___ Data ___

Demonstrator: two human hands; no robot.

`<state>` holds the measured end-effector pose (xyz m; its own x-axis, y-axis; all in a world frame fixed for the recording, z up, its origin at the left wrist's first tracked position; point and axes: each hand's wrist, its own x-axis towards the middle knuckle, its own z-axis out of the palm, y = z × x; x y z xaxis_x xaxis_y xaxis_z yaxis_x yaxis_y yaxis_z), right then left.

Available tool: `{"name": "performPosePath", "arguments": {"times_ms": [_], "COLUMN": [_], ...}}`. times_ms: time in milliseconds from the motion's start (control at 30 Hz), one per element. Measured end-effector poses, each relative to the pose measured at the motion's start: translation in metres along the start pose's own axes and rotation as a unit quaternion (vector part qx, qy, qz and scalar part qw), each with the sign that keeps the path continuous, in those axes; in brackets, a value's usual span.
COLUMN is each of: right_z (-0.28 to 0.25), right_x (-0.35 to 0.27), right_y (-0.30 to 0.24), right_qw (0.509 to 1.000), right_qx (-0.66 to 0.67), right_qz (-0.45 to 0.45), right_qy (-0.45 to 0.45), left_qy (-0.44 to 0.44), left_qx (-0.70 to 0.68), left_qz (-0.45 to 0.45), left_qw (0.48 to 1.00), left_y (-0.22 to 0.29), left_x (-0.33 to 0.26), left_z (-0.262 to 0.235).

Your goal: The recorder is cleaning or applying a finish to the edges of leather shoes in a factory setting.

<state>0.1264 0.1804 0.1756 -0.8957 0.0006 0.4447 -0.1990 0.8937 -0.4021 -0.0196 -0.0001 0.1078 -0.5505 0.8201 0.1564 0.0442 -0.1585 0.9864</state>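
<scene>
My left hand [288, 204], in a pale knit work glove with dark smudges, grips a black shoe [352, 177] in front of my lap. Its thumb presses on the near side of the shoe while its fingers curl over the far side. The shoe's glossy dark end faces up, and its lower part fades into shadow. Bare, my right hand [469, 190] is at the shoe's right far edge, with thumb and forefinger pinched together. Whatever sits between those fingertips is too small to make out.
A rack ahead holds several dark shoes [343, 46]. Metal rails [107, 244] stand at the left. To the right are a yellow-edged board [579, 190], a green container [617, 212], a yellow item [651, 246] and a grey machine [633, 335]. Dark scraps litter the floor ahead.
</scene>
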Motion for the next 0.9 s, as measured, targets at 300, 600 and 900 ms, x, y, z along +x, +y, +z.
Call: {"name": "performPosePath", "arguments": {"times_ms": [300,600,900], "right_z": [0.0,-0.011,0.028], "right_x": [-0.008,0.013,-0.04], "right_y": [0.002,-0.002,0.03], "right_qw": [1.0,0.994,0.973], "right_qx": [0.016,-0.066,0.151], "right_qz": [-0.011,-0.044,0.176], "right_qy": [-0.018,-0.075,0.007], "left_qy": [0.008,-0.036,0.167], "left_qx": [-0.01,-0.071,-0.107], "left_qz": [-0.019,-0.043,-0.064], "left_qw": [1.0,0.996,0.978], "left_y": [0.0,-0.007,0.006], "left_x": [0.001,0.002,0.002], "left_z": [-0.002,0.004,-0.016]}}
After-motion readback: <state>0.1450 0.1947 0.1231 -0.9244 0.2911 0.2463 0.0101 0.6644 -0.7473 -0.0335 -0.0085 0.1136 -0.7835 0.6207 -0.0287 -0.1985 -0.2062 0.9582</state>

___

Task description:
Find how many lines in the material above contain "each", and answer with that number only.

Answer space:
3